Aim of the exercise >> Down to the last line, print the data that follows exactly, without its pictures.

Dataset excerpt >>
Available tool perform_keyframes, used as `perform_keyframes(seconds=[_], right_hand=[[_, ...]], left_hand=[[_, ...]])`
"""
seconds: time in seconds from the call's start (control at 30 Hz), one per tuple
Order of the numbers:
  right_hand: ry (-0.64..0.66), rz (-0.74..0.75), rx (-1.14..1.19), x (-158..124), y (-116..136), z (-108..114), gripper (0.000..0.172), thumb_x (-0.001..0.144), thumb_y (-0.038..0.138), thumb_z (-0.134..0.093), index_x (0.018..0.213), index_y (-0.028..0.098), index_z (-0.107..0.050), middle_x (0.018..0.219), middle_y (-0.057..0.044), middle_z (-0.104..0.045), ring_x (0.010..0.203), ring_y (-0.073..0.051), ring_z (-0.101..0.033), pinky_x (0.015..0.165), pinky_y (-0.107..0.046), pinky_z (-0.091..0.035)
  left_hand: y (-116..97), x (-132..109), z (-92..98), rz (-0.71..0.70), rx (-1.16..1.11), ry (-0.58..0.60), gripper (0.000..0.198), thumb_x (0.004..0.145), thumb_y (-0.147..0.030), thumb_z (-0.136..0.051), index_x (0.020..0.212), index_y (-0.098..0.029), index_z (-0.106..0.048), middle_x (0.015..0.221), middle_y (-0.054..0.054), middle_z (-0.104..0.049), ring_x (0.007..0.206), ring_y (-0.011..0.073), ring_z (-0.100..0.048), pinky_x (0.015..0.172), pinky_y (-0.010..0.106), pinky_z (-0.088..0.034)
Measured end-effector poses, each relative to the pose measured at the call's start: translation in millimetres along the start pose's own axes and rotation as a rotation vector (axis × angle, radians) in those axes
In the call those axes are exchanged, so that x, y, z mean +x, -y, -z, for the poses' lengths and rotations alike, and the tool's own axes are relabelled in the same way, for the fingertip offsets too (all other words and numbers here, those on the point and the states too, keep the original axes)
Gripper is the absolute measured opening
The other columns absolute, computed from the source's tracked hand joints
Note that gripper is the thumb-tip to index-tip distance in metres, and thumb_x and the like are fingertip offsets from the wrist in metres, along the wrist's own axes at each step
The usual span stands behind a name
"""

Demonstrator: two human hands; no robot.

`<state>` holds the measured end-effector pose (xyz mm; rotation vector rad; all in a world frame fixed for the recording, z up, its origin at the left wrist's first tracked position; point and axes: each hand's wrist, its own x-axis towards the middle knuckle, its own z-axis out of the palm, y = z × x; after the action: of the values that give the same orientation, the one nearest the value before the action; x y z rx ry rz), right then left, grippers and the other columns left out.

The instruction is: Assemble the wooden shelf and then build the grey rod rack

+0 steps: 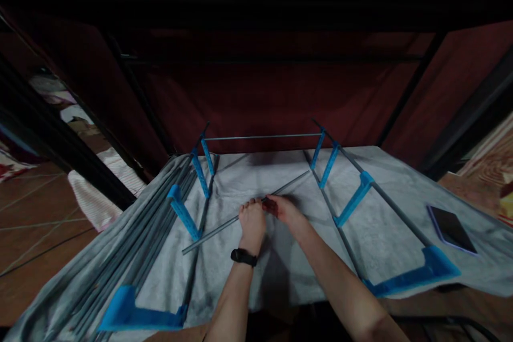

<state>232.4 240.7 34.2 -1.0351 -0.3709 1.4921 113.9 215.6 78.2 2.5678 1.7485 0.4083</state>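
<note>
A thin grey rod (218,230) lies slantwise in front of me, its near end at the left and its far end toward the back right. My left hand (252,220), with a black band on the wrist, is wrapped round the rod near its middle. Just right of it, my right hand (281,208) has its fingers closed on the same rod. On either side stand frame parts of grey rods joined by blue plastic brackets, such as the left bracket (185,214) and the right bracket (355,200). A crossbar (262,137) spans the two sides at the back.
A bundle of grey rods (132,246) lies along the left on the pale grey cloth (256,171). A phone (452,228) rests on the cloth at the right. Dark red panels (272,91) with black bars rise behind. A striped cloth (96,187) lies on the tiled floor.
</note>
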Motion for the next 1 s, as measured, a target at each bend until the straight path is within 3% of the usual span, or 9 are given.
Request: perform_keyframes(seconds=[0.13, 0.23, 0.33, 0.47, 0.67, 0.8, 0.9, 1.0], right_hand=[[-0.006, 0.04, -0.018, 20, 4, 1, 0.014, 0.082, 0.014, -0.055, 0.07, 0.017, -0.061, 0.062, -0.001, -0.065, 0.06, -0.013, -0.063, 0.067, -0.026, -0.054], [-0.024, 0.091, -0.055, 21, 3, 18, 0.004, 0.079, 0.018, -0.061, 0.077, 0.019, -0.064, 0.069, -0.001, -0.067, 0.063, -0.014, -0.063, 0.066, -0.027, -0.053], [-0.209, 0.271, -0.267, 13, 3, 46, 0.009, 0.073, 0.016, -0.063, 0.08, 0.021, -0.066, 0.071, 0.001, -0.066, 0.066, -0.014, -0.061, 0.067, -0.028, -0.052], [-0.437, 0.515, -0.526, -1, 9, 79, 0.012, 0.071, 0.016, -0.059, 0.077, 0.023, -0.067, 0.08, 0.0, -0.067, 0.084, -0.018, -0.06, 0.084, -0.031, -0.049], [-0.386, 0.578, -0.783, -27, 0, 87, 0.017, 0.075, 0.025, -0.057, 0.086, 0.023, -0.07, 0.088, -0.004, -0.07, 0.081, -0.02, -0.063, 0.084, -0.035, -0.049], [-0.305, 0.585, -0.788, -73, -18, 78, 0.02, 0.078, 0.028, -0.058, 0.092, 0.023, -0.071, 0.09, -0.006, -0.071, 0.084, -0.022, -0.065, 0.084, -0.036, -0.051], [-0.257, 0.608, -0.831, -132, -26, 78, 0.026, 0.086, 0.034, -0.053, 0.102, 0.024, -0.071, 0.101, -0.007, -0.071, 0.097, -0.023, -0.066, 0.089, -0.036, -0.052], [-0.244, 0.625, -0.949, -199, -34, 94, 0.029, 0.089, 0.039, -0.051, 0.107, 0.028, -0.07, 0.11, -0.007, -0.07, 0.103, -0.023, -0.066, 0.093, -0.034, -0.053]], left_hand=[[3, 28, -13.9, -0.007, 0.012, 0.025, 0.038, 0.089, -0.007, -0.034, 0.118, -0.009, -0.057, 0.104, 0.017, -0.066, 0.1, 0.0254, -0.063, 0.092, 0.039, -0.039], [10, 40, -26.0, -0.037, 0.023, 0.014, 0.038, 0.09, -0.009, -0.033, 0.119, -0.009, -0.056, 0.105, 0.016, -0.066, 0.103, 0.0252, -0.061, 0.093, 0.038, -0.038], [22, 43, -38.5, -0.046, 0.035, 0.004, 0.04, 0.089, -0.007, -0.033, 0.122, -0.009, -0.055, 0.104, 0.016, -0.066, 0.104, 0.0258, -0.061, 0.092, 0.038, -0.038], [32, 40, -48.1, -0.019, 0.036, 0.025, 0.041, 0.088, -0.006, -0.034, 0.123, -0.008, -0.056, 0.102, 0.017, -0.067, 0.1, 0.0262, -0.062, 0.091, 0.039, -0.039], [25, 37, -53.4, -0.082, 0.032, 0.1, 0.041, 0.089, -0.005, -0.035, 0.121, -0.012, -0.059, 0.1, 0.015, -0.068, 0.098, 0.023, -0.064, 0.091, 0.037, -0.041], [19, 27, -62.8, -0.087, 0.037, 0.143, 0.04, 0.089, -0.007, -0.039, 0.123, -0.014, -0.058, 0.101, 0.014, -0.068, 0.096, 0.0215, -0.064, 0.091, 0.035, -0.041], [16, 17, -69.5, -0.087, 0.028, 0.193, 0.041, 0.089, -0.004, -0.036, 0.122, -0.013, -0.058, 0.106, 0.015, -0.067, 0.098, 0.02, -0.062, 0.091, 0.033, -0.041], [10, 7, -62.3, -0.082, -0.018, 0.193, 0.042, 0.089, -0.007, -0.039, 0.128, -0.012, -0.054, 0.116, 0.017, -0.062, 0.105, 0.0211, -0.059, 0.093, 0.034, -0.04]])
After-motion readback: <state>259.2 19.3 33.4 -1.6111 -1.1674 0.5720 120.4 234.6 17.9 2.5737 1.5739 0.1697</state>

Solution to this problem >>
Available tool perform_keyframes, used as `perform_keyframes(seconds=[_], right_hand=[[_, ...]], left_hand=[[_, ...]])`
"""
seconds: time in seconds from the call's start (control at 30 Hz), one per tuple
Order of the numbers:
  right_hand: ry (-0.64..0.66), rz (-0.74..0.75), rx (-1.14..1.19), x (-158..124), y (-116..136), z (-108..114), gripper (0.000..0.172), thumb_x (-0.001..0.144), thumb_y (-0.038..0.138), thumb_z (-0.134..0.093), index_x (0.018..0.213), index_y (-0.028..0.098), index_z (-0.107..0.050), middle_x (0.018..0.219), middle_y (-0.057..0.044), middle_z (-0.104..0.045), ring_x (0.010..0.203), ring_y (-0.073..0.051), ring_z (-0.101..0.033), pinky_x (0.015..0.165), pinky_y (-0.107..0.046), pinky_z (-0.091..0.035)
  left_hand: y (-116..97), x (-132..109), z (-92..98), rz (-0.71..0.70), rx (-1.16..1.11), ry (-0.58..0.60), gripper (0.000..0.198), thumb_x (0.004..0.145), thumb_y (-0.147..0.030), thumb_z (-0.136..0.051), index_x (0.020..0.212), index_y (-0.098..0.029), index_z (-0.106..0.048), middle_x (0.015..0.221), middle_y (-0.054..0.054), middle_z (-0.104..0.049), ring_x (0.007..0.206), ring_y (-0.011..0.073), ring_z (-0.100..0.048), pinky_x (0.015..0.172), pinky_y (-0.010..0.106), pinky_z (-0.088..0.034)
Measured end-effector poses, each relative to the pose measured at the call's start: translation in millimetres along the start pose's own axes and rotation as a rotation vector (axis × angle, radians) in those axes
In the call those axes are exchanged, so that x, y, z mean +x, -y, -z, for the poses' lengths and rotations alike, and the tool's own axes are relabelled in the same way, for the fingertip offsets too (all other words and numbers here, those on the point and the states too, keep the original axes)
Gripper is the absolute measured opening
The other columns absolute, computed from the source's tracked hand joints
Note that gripper is the thumb-tip to index-tip distance in metres, and thumb_x and the like are fingertip offsets from the wrist in metres, along the wrist's own axes at each step
The usual span stands behind a name
"""

Demonstrator: two human hands; no robot.

`<state>` holds the measured end-effector pose (xyz mm; rotation vector rad; all in a world frame fixed for the recording, z up, its origin at the left wrist's first tracked position; point and axes: each hand's wrist, its own x-axis towards the middle knuckle, its own z-axis out of the palm, y = z × x; after the action: of the values that give the same orientation, the one nearest the value before the action; x y z rx ry rz), right then left, grippers and the other columns left out.

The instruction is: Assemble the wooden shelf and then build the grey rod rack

+0 steps: 

<state>232.4 240.7 34.2 -1.0351 -0.3709 1.4921 113.9 215.6 78.2 2.5678 1.7485 0.4083</state>
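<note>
A thin grey rod (218,230) lies slantwise in front of me, its near end at the left and its far end toward the back right. My left hand (252,220), with a black band on the wrist, is wrapped round the rod near its middle. Just right of it, my right hand (281,208) has its fingers closed on the same rod. On either side stand frame parts of grey rods joined by blue plastic brackets, such as the left bracket (185,214) and the right bracket (355,200). A crossbar (262,137) spans the two sides at the back.
A bundle of grey rods (132,246) lies along the left on the pale grey cloth (256,171). A phone (452,228) rests on the cloth at the right. Dark red panels (272,91) with black bars rise behind. A striped cloth (96,187) lies on the tiled floor.
</note>
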Motion for the next 1 s, as measured, a target at each bend until the straight path is within 3% of the usual span, or 9 are given.
Request: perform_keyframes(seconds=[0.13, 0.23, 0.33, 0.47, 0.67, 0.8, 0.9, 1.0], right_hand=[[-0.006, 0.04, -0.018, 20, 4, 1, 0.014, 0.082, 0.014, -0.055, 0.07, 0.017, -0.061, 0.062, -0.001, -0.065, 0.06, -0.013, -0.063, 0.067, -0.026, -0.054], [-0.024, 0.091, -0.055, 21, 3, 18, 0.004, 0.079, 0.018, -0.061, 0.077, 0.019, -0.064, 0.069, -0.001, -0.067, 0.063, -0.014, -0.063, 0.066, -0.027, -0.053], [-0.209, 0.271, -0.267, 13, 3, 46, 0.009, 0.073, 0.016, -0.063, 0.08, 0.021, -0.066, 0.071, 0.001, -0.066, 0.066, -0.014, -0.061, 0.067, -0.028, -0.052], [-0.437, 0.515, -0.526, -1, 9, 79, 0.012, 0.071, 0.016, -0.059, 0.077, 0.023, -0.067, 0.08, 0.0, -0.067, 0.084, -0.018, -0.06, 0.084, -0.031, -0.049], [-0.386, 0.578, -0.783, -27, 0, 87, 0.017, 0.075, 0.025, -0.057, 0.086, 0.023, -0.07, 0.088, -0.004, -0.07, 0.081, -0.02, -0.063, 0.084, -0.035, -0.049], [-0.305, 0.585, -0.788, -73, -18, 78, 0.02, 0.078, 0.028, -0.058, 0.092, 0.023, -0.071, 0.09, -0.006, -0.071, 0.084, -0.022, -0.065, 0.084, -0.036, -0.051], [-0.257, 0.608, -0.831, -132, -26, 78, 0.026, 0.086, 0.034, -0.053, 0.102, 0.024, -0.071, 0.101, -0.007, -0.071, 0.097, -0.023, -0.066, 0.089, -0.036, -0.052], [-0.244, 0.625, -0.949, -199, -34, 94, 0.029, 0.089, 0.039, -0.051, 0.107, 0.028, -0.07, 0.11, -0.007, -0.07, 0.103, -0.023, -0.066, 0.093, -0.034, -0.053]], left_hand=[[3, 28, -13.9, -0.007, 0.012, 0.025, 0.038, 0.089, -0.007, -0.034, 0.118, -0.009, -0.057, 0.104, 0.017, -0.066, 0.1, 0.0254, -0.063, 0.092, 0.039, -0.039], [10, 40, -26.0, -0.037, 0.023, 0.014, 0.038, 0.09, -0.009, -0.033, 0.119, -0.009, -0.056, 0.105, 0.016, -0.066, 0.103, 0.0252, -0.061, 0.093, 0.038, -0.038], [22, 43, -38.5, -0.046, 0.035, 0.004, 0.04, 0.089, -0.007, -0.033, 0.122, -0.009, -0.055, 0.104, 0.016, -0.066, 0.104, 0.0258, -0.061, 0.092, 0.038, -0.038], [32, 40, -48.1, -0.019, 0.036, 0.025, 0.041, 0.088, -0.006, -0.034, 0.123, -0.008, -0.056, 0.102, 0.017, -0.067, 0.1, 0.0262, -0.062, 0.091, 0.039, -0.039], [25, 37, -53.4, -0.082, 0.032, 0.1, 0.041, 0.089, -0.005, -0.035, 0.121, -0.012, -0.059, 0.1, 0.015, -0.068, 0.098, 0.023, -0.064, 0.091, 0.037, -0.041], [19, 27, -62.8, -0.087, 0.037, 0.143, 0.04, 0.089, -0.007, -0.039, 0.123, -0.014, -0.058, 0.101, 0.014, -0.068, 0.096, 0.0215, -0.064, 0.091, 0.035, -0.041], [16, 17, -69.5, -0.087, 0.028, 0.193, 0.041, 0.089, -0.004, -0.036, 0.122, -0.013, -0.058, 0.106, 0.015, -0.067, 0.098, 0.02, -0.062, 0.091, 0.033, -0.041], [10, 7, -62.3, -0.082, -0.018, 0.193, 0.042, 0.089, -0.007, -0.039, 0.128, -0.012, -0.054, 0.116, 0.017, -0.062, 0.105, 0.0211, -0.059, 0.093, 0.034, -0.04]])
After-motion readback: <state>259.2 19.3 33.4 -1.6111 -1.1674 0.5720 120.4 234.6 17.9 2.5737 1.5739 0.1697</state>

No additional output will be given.